Chemo-enzymatic cascade processes are invaluable due to their ability to rapidly construct high-value products from available feedstock chemicals in a one-pot relay manner. In an article, author is Montgomery, Thomas D., once mentioned the application of 2026-48-4, Name is L-Valinol, molecular formula is C5H13NO, molecular weight is 103.16, MDL number is MFCD00064296, category is amides-buliding-blocks. Now introduce a scientific discovery about this category, Product Details of 2026-48-4.
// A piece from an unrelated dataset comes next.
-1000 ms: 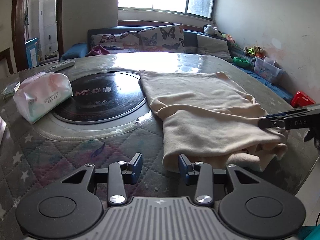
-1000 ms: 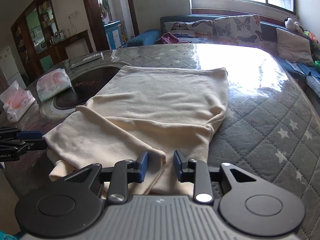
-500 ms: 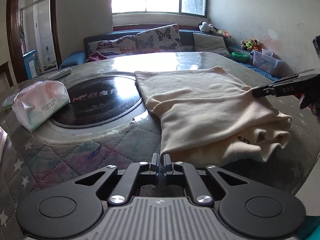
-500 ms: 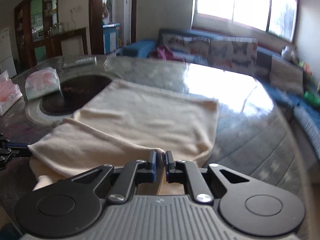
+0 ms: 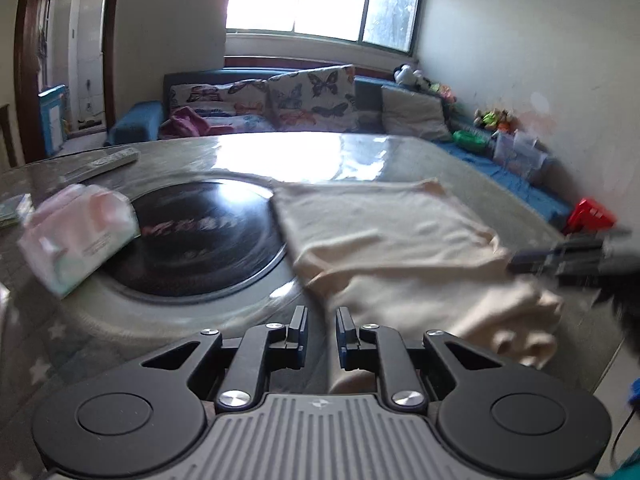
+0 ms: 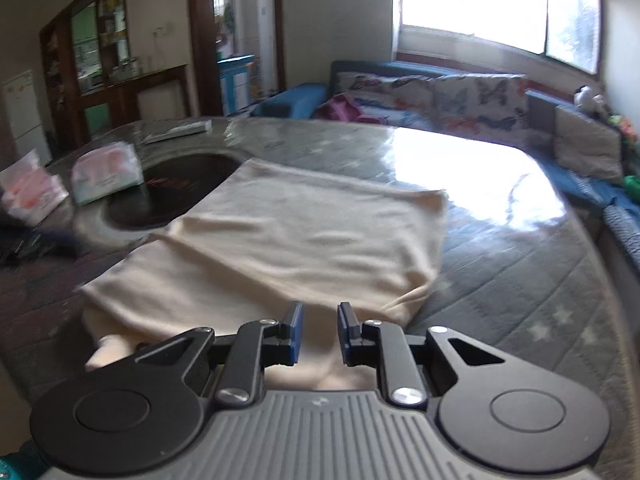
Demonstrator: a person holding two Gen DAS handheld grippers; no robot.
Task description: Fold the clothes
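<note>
A cream garment (image 5: 400,248) lies partly folded on the round table, its near end bunched at the table edge; it also shows in the right wrist view (image 6: 304,240). My left gripper (image 5: 321,330) is open and empty, just left of the garment's near corner. My right gripper (image 6: 319,330) is open and empty over the garment's near edge. The right gripper's fingers (image 5: 568,256) show blurred at the garment's right side in the left view.
A black glass turntable (image 5: 200,236) sits in the table's middle. A tissue pack (image 5: 80,236) lies on its left side, a second pack (image 6: 28,192) further left. A remote (image 5: 104,164) lies at the far side. A sofa with cushions (image 5: 304,100) stands behind.
Both grippers were shut on the garment's near edge half a second ago. Both are now open and have let it go; the cloth has dropped back onto the table.
</note>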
Nonadditive Interactions Mediated by Water at Chemically Heterogeneous Surfaces: Nonionic Polar Groups and Hydrophobic Interactions
We explore how two nonionic polar groups (primary amine and primary amide) influence hydrophobic interactions of neighboring nonpolar domains. We designed stable beta-peptide sequences that generated globally amphiphilic (GA) helices, each with a nonpolar domain formed by six cyclohexyl side chains arranged along one side of the 14-helix. The other side of the helix was dominated by three polar side chains, from beta(3)-homolysine (K) and/or beta(3)-homoglutamine (Q) residues. Variations in this polar side chain array included exclusively beta(3)-hLys (GA-KKK) and beta(3)-hLys/beta(3)-hGln mixtures (e.g., GA-QKK and GA-QQK). Chemical force measurements in aqueous solution versus methanol allowed quantification of the hydrophobic interactions of the beta-peptide with the nonpolar tip of an atomic force microscope (AFM). At pH 10.5, where the K side chain is largely uncharged, we measured hydrophobic adhesive interactions mediated by GA-KKK to be 0.61 +/- 0.04 nN, by GA-QKK to be 0.54 +/- 0.01 nN, and by GA-QQK to be 0 +/- 0.01 nN. This finding suggests that replacing an amine group (K side chain) with a primary amide group (Q side chain) weakens the hydrophobic interaction generated by the six cyclohexyl side chains. AFM studies with solid-supported mixed monolayers containing an alkyl component (60%) and a component bearing either a terminal amide or an amine group (40%) revealed analogous trends. These observations from two distinct experiment systems indicate that proximal nonionic polar groups have pronounced effects on hydrophobic interactions generated by a neighboring nonpolar domain, and that the magnitude of the effect depends strongly on polar group identity.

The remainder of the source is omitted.